The room is the same as before. Steel doors. Two chairs. A table, with the lie detector machine on it. Fuller is put in the chair, facing away from the machine.

Two of his doctors come into the room: shrinks, in suits. His lawyer, Eric Garcia, a Hollywood hotshot who seeks out high-profile cases so he can show off his five-thousand-dollar suits on television. The assistant DA, Libby something, who looks particularly tasty today in a pale pink jacket and matching skirt. The examiner, a different guy than before, round and soft and wearing a freaking white lab coat, for god's sake.

There's also a pleasant surprise: Jack Daniels and her fat partner, Herb Benedict, who doesn't seem as fat as he had a few months ago.

'Looking good, Detective Benedict. Diet seems to be working well.'

'Please, Barry, no talking to them.' Garcia pats Fuller on the shoulder.

The polygraph examiner rolls up Fuller's sleeve, attaches the blood pressure cuff. He puts sticky probes on Fuller's fingers to measure changes in electrical resistance resulting from sweat, and three elastic bands around his chest to record breathing.

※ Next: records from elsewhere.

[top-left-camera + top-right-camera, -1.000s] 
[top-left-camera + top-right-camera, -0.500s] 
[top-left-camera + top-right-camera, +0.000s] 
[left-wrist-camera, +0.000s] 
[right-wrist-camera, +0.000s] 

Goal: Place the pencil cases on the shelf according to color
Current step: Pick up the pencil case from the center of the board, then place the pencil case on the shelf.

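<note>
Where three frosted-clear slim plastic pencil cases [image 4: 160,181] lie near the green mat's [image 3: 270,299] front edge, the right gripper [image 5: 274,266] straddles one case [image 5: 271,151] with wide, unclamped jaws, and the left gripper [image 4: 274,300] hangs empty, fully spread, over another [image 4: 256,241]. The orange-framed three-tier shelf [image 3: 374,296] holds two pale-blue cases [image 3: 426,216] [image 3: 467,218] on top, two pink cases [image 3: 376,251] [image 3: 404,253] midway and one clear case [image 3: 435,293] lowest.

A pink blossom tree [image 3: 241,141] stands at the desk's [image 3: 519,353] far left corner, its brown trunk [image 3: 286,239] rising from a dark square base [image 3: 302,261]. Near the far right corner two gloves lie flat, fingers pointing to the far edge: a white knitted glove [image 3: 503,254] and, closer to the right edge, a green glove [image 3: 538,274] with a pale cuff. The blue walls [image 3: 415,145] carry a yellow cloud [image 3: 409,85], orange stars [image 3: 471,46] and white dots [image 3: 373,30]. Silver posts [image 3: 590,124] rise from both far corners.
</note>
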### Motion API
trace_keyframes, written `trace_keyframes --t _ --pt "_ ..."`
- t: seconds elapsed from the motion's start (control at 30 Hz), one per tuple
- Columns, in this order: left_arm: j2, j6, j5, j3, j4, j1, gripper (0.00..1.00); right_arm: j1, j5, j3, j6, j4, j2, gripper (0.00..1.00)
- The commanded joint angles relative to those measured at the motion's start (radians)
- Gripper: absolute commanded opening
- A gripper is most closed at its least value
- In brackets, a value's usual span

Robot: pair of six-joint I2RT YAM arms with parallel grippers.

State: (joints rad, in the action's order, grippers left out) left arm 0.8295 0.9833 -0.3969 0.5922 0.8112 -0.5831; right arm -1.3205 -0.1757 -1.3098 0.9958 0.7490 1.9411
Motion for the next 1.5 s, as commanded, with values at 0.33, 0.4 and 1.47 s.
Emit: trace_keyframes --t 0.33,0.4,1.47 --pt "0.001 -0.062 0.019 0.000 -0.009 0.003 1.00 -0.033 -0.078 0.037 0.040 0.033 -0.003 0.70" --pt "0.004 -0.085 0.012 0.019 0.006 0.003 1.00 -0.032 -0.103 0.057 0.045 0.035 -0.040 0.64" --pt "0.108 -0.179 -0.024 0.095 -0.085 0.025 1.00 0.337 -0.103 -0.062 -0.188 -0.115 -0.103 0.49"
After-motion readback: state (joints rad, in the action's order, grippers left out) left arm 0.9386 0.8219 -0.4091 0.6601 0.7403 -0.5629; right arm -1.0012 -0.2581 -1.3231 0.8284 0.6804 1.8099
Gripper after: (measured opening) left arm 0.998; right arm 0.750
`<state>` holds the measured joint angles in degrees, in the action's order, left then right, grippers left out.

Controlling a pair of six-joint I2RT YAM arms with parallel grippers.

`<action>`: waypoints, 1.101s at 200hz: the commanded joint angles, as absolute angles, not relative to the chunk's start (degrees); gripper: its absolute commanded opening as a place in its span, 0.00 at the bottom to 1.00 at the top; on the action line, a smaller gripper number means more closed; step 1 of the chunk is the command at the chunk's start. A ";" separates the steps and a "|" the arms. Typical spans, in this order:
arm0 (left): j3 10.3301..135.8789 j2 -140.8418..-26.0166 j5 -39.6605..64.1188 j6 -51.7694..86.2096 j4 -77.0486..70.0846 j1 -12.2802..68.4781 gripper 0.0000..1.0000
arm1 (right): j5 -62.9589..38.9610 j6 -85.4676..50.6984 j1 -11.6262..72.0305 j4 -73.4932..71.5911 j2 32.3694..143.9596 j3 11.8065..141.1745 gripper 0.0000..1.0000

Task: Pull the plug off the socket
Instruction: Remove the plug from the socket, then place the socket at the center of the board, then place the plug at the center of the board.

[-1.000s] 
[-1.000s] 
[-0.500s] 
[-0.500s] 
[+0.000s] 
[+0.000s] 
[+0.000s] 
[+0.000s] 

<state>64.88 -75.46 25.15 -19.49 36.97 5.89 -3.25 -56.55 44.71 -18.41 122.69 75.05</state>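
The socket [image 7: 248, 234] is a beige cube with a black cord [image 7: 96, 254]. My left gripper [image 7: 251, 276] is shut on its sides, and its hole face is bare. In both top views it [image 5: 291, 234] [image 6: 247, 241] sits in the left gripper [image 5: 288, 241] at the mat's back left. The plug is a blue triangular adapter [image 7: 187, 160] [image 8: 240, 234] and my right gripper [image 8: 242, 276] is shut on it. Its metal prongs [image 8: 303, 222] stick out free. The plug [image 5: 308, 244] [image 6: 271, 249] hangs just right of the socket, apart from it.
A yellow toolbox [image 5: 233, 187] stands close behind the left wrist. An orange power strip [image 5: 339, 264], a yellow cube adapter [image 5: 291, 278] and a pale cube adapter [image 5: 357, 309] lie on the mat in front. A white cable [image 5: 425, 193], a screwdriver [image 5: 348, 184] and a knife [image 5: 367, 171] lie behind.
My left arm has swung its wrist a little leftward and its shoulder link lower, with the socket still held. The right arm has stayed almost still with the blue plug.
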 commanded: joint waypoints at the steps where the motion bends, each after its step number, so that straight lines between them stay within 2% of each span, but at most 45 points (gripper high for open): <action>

'Ready to begin when you are, Barry,' the examiner says, standing in front of him.

Barry smiles. 'Let her rip.'

'We're going to start by calibrating the machine. I'd like you to pick a card from this deck, and look at it, but don't tell me what it is. Then I'm going to ask you questions about the card, and I want you to answer no to all of my questions, even if it is a lie.'

He holds out a deck. Barry picks a card, looks at it. A Queen of Diamonds. He smiles again, knowing that the deck is rigged; they're all Queens of Diamonds. This is to make him believe the machine is infallible, to make him even more nervous.

'Is the card black?'

'No.'

'Is the card red?'

'No.'

'Is the card a face card?'

'No.'

Вы читаете Bloody Mary (2005)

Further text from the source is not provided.